On Aug. 31, it was one of several Concordia films screened in the student component of the Montreal World Film Festival, known as the Canadian Student Film Festival.

“Showing your work is always stressful but I know it’s part of the process,” says Leriche-Gionet, who won the animation department’s Prix de la cinémathèque québécoise for excellence last April. “I love seeing how the audience reacts and I’m always hoping they won’t notice the little mistakes.”

Watching her film, it’s easy enough to get immersed in the story of a young girl who steals carrots off snowmen. The storyline is simple but the carefully crafted 2D animation and sound design complete the package nicely.

Leriche-Gionet admits that animating can be painful – Snowflakes and Carrots is made up of 1860 drawings each scanned and coloured on the computer. Sometimes her hand aches from the process or her body doesn’t want to keep going. But once she’s finished a scene, the sense of accomplishment is overwhelming.

“You’ve made something come alive. And then you sit back down and you do some more,” she says.

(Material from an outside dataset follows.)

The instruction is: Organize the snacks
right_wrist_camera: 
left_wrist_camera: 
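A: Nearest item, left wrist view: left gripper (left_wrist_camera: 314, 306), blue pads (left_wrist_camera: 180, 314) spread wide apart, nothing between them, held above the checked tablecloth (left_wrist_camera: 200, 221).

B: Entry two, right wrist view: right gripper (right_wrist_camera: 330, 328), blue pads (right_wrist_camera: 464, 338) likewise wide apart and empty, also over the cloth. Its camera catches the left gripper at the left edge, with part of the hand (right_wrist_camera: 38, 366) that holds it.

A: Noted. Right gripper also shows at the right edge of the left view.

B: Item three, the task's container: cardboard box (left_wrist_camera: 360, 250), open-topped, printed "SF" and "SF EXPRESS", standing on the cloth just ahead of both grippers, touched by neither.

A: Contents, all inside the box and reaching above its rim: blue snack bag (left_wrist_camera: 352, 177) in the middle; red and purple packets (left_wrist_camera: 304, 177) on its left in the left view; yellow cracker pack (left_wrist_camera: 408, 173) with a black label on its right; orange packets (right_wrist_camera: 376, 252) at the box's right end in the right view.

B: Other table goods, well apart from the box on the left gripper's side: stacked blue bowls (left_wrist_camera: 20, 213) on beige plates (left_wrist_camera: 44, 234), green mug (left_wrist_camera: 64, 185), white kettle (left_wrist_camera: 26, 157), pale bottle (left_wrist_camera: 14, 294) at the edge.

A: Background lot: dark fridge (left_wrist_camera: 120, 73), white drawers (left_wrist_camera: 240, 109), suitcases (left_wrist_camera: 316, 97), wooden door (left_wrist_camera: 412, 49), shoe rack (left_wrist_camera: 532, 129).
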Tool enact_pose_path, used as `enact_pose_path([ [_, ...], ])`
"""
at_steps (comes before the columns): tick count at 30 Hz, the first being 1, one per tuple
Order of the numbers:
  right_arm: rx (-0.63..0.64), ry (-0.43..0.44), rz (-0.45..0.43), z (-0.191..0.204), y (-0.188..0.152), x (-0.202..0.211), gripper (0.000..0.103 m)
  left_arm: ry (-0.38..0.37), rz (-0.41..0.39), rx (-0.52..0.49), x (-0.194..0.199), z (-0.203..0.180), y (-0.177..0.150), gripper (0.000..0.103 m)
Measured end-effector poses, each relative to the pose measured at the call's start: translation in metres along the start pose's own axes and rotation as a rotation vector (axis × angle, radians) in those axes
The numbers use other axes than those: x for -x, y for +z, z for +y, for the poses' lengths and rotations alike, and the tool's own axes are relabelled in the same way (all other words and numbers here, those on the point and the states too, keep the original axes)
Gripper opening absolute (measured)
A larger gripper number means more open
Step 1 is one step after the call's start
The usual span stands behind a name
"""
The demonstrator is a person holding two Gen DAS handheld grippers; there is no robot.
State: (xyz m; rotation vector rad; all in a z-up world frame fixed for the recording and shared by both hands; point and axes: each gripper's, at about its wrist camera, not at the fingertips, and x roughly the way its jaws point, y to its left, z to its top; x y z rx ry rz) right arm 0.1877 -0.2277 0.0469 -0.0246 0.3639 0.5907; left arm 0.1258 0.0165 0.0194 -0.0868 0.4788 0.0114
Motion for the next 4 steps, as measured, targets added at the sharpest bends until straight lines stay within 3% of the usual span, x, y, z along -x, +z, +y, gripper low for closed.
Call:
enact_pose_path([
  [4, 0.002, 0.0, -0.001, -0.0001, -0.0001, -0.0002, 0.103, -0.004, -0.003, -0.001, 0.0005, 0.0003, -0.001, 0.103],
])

Concordia’s strong presence at the FFM comes as no surprise. Every year students, grads and faculty are well-represented in numerous categories. Without Wings by former cinema faculty member Jo Meuris is described as a celebration of the human body in motion. The Hidden Face of Suicide by Yehudit Silverman from creative arts therapies is an award-winning documentary about people who have lost loved ones to suicide.

Another year, another slew of accolades for Concordians: in the student festival, Neil Rathbone and Fraser Munden took home the top prize for best film, the Norman McLaren award, while Paul Tom’s Que Je Vive En Paix was selected best animated production.